[Start of Attachment]

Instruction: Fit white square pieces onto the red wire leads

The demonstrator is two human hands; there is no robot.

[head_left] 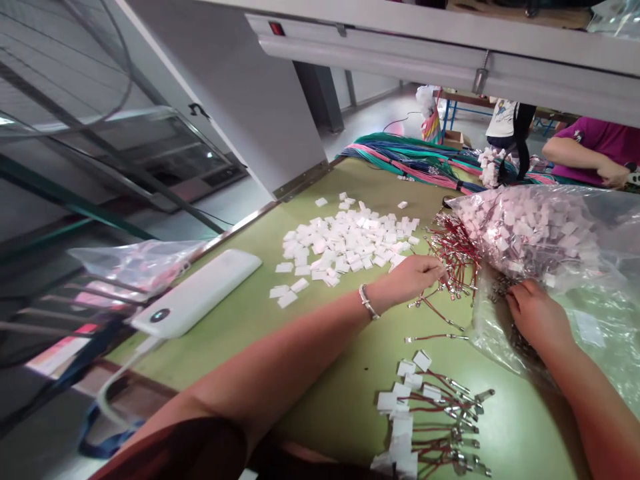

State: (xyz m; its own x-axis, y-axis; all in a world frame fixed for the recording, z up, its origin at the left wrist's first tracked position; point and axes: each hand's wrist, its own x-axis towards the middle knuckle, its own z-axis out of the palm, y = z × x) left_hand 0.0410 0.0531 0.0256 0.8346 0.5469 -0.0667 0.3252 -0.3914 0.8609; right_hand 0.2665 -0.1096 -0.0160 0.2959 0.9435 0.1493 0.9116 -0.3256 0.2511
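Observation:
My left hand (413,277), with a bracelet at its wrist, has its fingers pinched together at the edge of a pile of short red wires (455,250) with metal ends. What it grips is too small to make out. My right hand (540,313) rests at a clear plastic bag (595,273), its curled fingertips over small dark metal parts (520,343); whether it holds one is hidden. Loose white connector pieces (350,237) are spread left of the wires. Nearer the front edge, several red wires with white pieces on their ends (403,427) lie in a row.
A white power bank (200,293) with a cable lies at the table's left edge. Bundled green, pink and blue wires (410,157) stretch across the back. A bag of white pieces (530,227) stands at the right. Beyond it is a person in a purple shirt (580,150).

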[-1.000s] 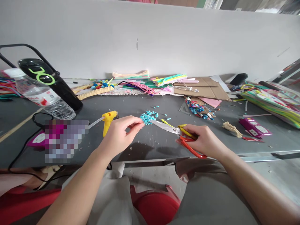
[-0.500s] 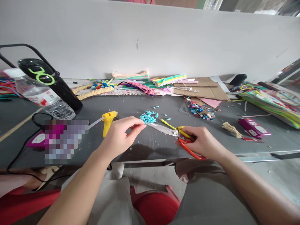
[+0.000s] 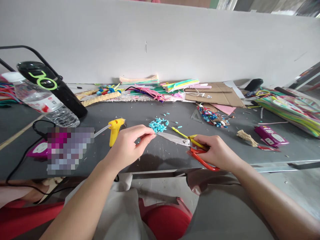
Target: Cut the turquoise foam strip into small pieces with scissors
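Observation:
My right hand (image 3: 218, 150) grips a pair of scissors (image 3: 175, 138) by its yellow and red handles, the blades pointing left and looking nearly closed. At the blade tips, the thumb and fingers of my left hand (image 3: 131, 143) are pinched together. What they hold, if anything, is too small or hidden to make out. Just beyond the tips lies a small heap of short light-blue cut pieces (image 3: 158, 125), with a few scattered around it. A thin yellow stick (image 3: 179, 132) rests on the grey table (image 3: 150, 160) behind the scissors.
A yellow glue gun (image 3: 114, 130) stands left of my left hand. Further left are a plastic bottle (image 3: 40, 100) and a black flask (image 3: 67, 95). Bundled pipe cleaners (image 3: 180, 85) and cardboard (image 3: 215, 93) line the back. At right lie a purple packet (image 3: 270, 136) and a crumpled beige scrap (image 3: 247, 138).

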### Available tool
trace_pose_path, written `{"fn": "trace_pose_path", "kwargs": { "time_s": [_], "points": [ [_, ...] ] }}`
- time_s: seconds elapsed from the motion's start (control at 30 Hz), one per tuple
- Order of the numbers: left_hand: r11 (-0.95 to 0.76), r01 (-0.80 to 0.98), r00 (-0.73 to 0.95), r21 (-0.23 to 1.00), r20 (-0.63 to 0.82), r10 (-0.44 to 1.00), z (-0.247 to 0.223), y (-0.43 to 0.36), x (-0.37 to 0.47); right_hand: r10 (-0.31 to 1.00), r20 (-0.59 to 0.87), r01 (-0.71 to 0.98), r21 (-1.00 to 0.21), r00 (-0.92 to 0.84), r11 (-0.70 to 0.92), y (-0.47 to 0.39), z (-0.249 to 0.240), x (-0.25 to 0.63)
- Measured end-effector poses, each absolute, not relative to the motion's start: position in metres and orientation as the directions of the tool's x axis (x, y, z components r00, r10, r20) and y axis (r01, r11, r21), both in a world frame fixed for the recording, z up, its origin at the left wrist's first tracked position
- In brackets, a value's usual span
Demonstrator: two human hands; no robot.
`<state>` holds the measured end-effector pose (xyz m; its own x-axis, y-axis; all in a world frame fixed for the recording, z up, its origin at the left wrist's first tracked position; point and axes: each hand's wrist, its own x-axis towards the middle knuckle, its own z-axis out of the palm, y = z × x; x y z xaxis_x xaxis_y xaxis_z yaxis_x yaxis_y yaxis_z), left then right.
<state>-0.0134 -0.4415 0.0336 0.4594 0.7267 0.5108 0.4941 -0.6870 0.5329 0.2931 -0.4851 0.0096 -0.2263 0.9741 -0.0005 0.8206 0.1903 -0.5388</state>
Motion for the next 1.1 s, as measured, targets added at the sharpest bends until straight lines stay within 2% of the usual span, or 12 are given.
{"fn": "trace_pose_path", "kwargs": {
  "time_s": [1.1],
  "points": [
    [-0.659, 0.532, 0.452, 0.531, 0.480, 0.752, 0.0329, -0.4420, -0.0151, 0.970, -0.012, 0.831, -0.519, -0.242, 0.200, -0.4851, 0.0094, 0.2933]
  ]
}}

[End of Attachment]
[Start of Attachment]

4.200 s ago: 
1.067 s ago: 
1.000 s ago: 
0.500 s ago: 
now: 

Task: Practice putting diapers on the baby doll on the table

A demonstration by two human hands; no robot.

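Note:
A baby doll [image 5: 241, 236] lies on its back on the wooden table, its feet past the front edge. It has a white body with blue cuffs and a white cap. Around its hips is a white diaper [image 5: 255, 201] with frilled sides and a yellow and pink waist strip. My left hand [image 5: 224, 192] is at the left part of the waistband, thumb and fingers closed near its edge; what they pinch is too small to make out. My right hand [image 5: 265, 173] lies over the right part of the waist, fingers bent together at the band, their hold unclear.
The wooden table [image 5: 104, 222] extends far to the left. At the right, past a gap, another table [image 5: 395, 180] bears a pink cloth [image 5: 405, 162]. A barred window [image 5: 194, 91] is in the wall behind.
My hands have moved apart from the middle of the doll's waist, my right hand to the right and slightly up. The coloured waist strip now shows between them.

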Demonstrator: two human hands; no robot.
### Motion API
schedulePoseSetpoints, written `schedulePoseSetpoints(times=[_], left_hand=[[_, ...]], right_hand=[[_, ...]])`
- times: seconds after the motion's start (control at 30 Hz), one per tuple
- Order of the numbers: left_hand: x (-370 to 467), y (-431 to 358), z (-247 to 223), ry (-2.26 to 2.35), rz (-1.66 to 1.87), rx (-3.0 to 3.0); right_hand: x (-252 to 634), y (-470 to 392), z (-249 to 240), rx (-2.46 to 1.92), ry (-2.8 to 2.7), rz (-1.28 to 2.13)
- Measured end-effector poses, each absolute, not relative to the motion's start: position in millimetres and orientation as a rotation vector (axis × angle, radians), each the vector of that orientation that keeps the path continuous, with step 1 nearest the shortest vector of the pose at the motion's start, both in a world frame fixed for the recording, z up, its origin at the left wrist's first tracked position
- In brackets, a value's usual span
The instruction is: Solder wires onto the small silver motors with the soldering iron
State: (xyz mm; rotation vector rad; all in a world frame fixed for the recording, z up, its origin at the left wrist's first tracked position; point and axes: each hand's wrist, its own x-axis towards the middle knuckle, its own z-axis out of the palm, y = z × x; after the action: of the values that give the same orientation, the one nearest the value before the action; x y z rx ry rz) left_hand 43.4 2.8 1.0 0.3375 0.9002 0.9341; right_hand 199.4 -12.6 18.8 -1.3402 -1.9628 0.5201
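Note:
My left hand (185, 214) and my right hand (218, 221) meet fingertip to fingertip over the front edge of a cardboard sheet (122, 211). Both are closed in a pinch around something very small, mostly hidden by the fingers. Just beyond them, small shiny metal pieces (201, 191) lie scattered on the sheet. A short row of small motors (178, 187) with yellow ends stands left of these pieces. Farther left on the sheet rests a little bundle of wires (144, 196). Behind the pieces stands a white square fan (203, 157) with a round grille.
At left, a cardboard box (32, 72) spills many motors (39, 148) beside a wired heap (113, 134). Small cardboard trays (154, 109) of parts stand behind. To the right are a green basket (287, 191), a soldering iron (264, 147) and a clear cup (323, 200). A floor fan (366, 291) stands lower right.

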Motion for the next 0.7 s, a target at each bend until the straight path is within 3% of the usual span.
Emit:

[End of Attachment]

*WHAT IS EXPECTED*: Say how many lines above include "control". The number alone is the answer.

*ANSWER FOR THE TASK*: 2